[ABOUT THIS TASK]
Return all of the data exactly, omitting any images.
MATERIAL PROVIDED below:
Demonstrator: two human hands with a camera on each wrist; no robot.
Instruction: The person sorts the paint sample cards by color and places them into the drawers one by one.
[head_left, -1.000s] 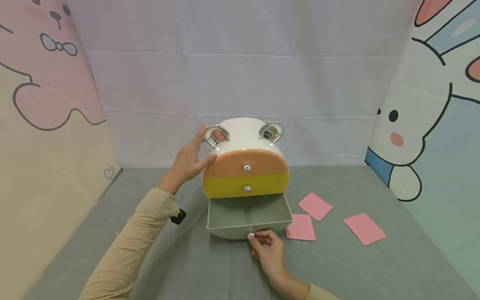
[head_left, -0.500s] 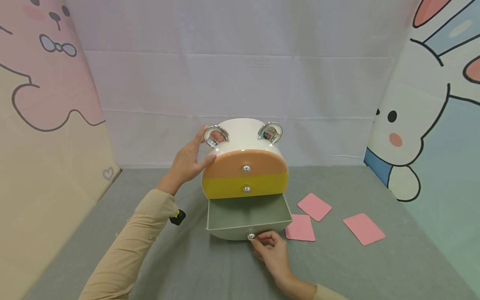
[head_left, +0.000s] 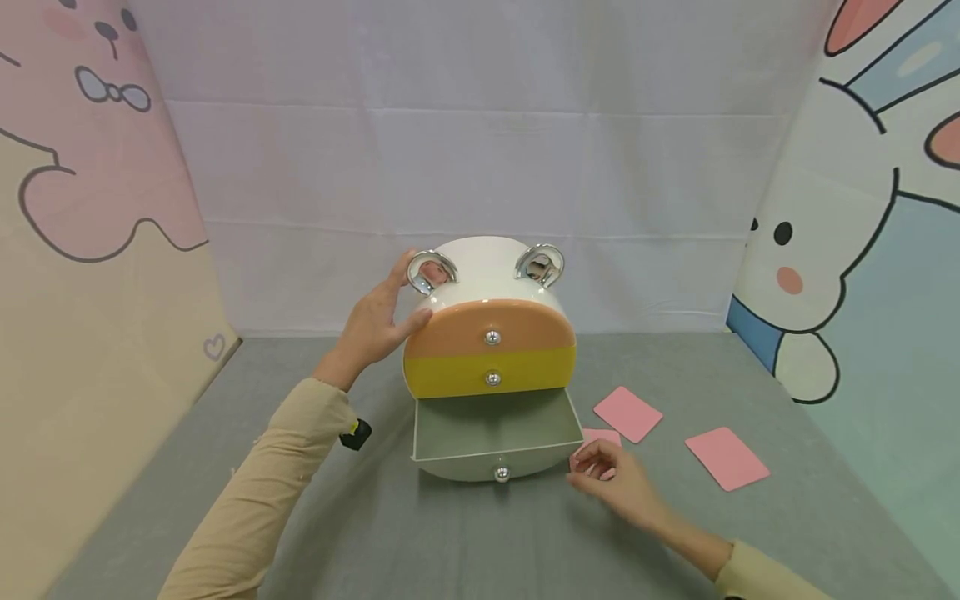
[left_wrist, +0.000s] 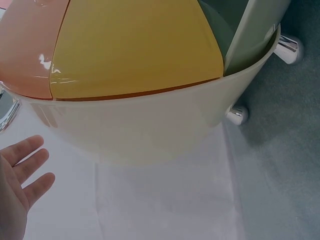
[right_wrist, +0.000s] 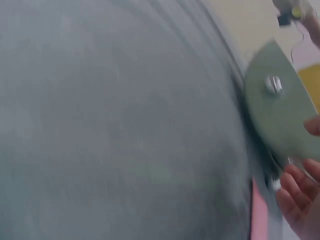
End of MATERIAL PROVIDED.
[EXERCISE OUTPUT]
Demonstrator: two human hands with a camera on each wrist; no robot.
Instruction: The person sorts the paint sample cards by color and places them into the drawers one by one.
[head_left, -1.000s] 
[head_left, -0.500s] 
[head_left, +0.000s] 
[left_wrist, +0.000s] 
[right_wrist, +0.000s] 

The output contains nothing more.